# Are CVTs reliable?



## EaglesFan (Mar 10, 2015)

From what I've read Nissan's reliability rating is in the crapper largely because they went all in with CVTs in the mid 2000 and apparently had a lot of problems with them and apparently in the distant past other manufacturers experimented with them then dropped them for similar reasons. More recently Honda and Toyota have started using them more but many of those vehicles aren't that old yet.

Do you think these problems fixed or do you think that buying a car with a CVT is going to limit it's lifespan?


----------



## Scott7 (Apr 8, 2017)

I drive a 13 fiesta, not for rid share, dual clutch ******. I can’t wait to drive a manual as my daily driver. I’ve spoke with a few ppl that have Nissan cvt, they are in misery. Stay away from high mpg and deal with basic 4 bangers


----------



## LAuberX (Jun 3, 2014)

I hate CVT's. Nissan ruined it, Honda has not been much better.


----------



## EaglesFan (Mar 10, 2015)

Just to add I was asking about a CVT reliability versus a traditional automatic. I don't know how to drive stick. Also I don't care much about how CVT feel different than automatics. I actually like the smooth shifting but I'm concerned if I buy one it won't last as long


----------



## Over/Uber (Jan 2, 2017)

No, not good for a lot of start-stop-start mileage. Definitely better if a long mileage commuter car.


----------



## The Gift of Fish (Mar 17, 2017)

EaglesFan said:


> From what I've read Nissan's reliability rating is in the crapper largely because they went all in with CVTs in the mid 2000 and apparently had a lot of problems with them and apparently in the distant past other manufacturers experimented with them then dropped them for similar reasons. More recently Honda and Toyota have started using them more but many of those vehicles aren't that old yet.
> 
> Do you think these problems fixed or do you think that buying a car with a CVT is going to limit it's lifespan?


Depends who makes it. Toyota CVTs as used in their hybrids are not known to fail. My Camry hybrid has 258,000 on the clock and there are no issues with the transmission, or the rest of the car for that matter. The transmissions are known to last the life of the car, 300k - 400k +.

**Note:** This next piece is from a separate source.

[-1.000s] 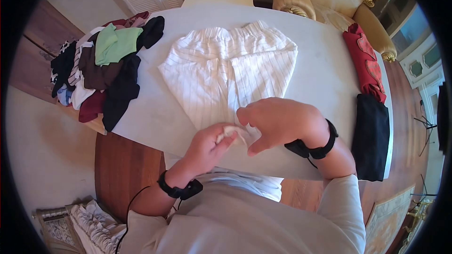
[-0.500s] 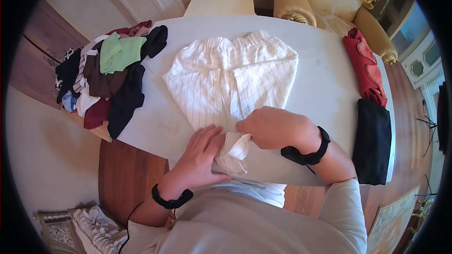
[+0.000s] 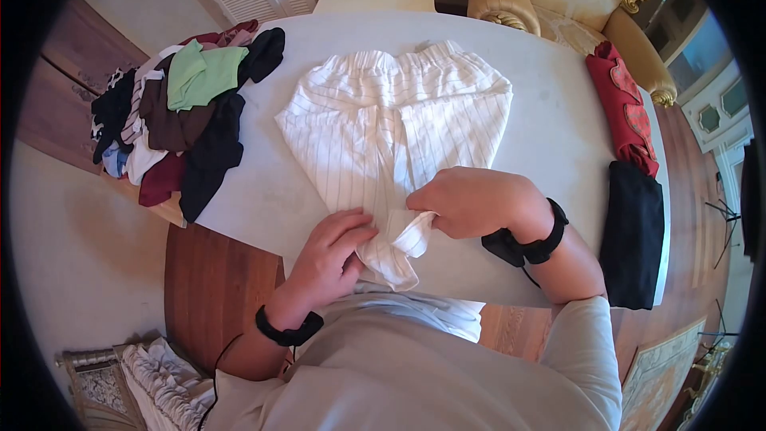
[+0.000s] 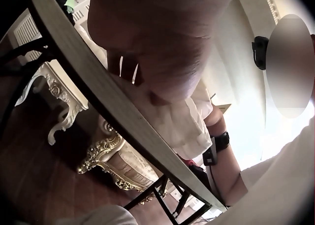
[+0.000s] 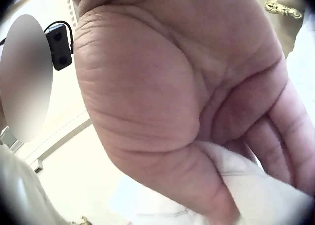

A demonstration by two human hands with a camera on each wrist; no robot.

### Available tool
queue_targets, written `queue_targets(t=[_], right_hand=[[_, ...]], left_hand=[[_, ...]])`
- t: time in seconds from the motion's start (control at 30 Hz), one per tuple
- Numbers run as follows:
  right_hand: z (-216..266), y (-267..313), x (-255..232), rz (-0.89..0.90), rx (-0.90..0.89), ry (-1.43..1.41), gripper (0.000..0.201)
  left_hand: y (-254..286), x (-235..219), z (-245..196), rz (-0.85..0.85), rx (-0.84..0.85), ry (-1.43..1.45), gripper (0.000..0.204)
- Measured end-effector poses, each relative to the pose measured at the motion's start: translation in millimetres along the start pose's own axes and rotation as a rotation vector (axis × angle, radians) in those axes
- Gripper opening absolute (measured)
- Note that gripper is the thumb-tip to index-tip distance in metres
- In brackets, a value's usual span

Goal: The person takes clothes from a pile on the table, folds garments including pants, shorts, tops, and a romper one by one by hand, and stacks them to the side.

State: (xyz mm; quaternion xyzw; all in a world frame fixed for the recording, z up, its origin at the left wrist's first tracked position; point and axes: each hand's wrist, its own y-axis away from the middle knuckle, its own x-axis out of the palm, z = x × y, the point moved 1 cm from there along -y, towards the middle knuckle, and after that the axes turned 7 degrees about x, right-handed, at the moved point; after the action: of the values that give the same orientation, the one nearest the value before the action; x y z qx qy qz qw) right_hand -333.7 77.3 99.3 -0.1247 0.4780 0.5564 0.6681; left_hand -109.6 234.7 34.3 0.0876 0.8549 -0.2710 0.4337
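White trousers (image 3: 335,120) with thin dark stripes and a gathered elastic waistband lie on the table, waistband at the far side. Their leg ends come together at the near edge, between the hands. My right hand (image 3: 475,201) pinches a turned-up edge of a leg hem (image 3: 415,235); in the right wrist view the white cloth (image 5: 251,180) runs between thumb and fingers. On the left side of that hem, my left hand (image 3: 325,259) rests with its fingers on the cloth and its thumb beside the edge. White fabric (image 4: 182,129) hangs just past this hand in the left wrist view.
A heap of mixed clothes, with a green piece (image 3: 203,76) on top, lies at the table's left end. Along the right edge are a folded red garment (image 3: 618,108) and a folded black one (image 3: 630,239). A gilded armchair (image 3: 566,0) stands behind the white table (image 3: 550,128).
Both hands were close together at the hem; they then spread apart. The right hand took the hem edge and drew it right, while the left hand opened flat and then bent its fingers on the cloth.
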Motion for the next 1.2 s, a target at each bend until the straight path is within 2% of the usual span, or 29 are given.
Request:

Jatco/Nissan CVTs, on the other hand, are seen as regular maintenance items, like the oil and the brakes. You change the oil every 10,000 miles, you might change the brakes every 30,0000 miles, and you change the CVT every 60-80,000 miles. Of course, it's possible for the CVT in these cars to last longer than that, but if you treat the transmission as a service item then you'll be prepared for it if/when it breaks. My advice, get a good warranty or get something else.


----------



## Adieu (Feb 21, 2016)

Nissans kinda suck in general... anything decent developed by good ol' Datsun gets the Infiniti badge when it hits North America



The Gift of Fish said:


> Depends who makes it. Toyota CVTs as used in their hybrids are not known to fail. My Camry hybrid has 258,000 on the clock and there are no issues with the transmission, or the rest of the car for that matter. The transmissions are known to last the life of the car, 300k - 400k +.
> 
> Jatco/Nissan CVTs, on the other hand, are seen as regular maintenance items, like the oil and the brakes. You change the oil every 10,000 miles, you might change the brakes every 30,0000 miles, and you change the CVT every 60-80,000 miles. Of course, it's possible for the CVT in these cars to last longer than that, but if you treat the transmission as a service item then you'll be prepared for it if/when it breaks. My advice, get a good warranty or get something else.


I'd be pretty mad if my vehicles needed new brakes every 30k


----------



## Kodyhead (May 26, 2015)

2001 Nissan pathfinder I got to 245k miles, and 2005 Honda CRV around 200k, and 2008 honda element around 180k with no major problems besides normal wear and tear stuff. Most if not all the repairs I did on those cars are expected when you get a car over 100k miles I would think especially with all the idling I did on top of the miles


----------



## Drivincrazy (Feb 14, 2016)

Yes and no. 2012 Altima. 99K miles. If transmission fluid boils in LV or Phoenix like summer heat...it loses molecular strength and will cavitate as it becomes foamy. Going up long grades when hot...you will barely make it to top. That's pretty bad. On the good side, driving U/L near Strip area in traffic, I find quick acceleration to be a real asset. Other than overheated trans fluid problem, the performance is excellent. I understand model years 2013 and newer have increased fluid cooling ability, but this needs verification. If you are going to buy a Nissan with CVT, drive a hard bargain. Nissan knows there is an issue with the ******. The local service GM told me they work on 12 of these a day, counting fluid changes. I like the way mine handles...it's like a go-cart. I have the 2.5S, the four cylinder. It has a good horsepower to weight ratio. When nearing empty of gas, and no pax in car, this car really goes and the mpg is very good.


----------



## USMCX (Jul 13, 2015)

I'm on my 3rd Transmission for my 07 Altima and the problems are the same. Overheating, sudden acceleration and engine braking, noise. It's like I'm fighting the car to act normal


----------



## Drivincrazy (Feb 14, 2016)

Original ****** fluid change interval was 60k. They changed it to 30k. If the fluid seriously boils at high temps, you might have to change before 30k. I currently have 37k on this fluid change...stay tuned. On the performance, tho, this ****** shines. The power curve is outstanding. No doubt tho, the Nissan ****** has issues.


----------



## NorCalPhil (Aug 19, 2016)

2015 Mitsu Mirage with the CVT - love it. Drives smoothly and I just drop it into "B" mode (Beast Mode) to handle all the SF hills.

I use it for my 100-mile daily commute, plus rideshare when it's profitable. Put 40k on it since I bought it used. No issues.


----------



## NUBER-LE (Jul 21, 2017)

2017 Toyota Corolla CVT 20,000 miles and no issues. I did used it for UBER and did good. Just dont expect it to give any torque.


----------



## StuDBmX (Sep 21, 2017)

No CVT here. I do have a DCT ( Ford Focus/ Ford Fiesta Automatic tranmission)

WORST pos i ever brought. Some of my uber PAX think so also. This thing needs a transmission break down and new dual clutches installed every 10k miles it seems.


----------



## brick656 (Jun 18, 2017)

2010 Rogue here with a CVT. 125k miles without issue. I hate the CVT because it won't "coast" down a hill.


----------



## R James (Apr 25, 2017)

I have a 2014 civic with a cvt and it's been great. 80k miles so far and no problem, but that's not much of a statement since I would expect any ****** in a small car to go 150K at least.


----------



## Ry579 (Oct 4, 2017)

2011 3.5 sr Altima cvt - 78k no problems


----------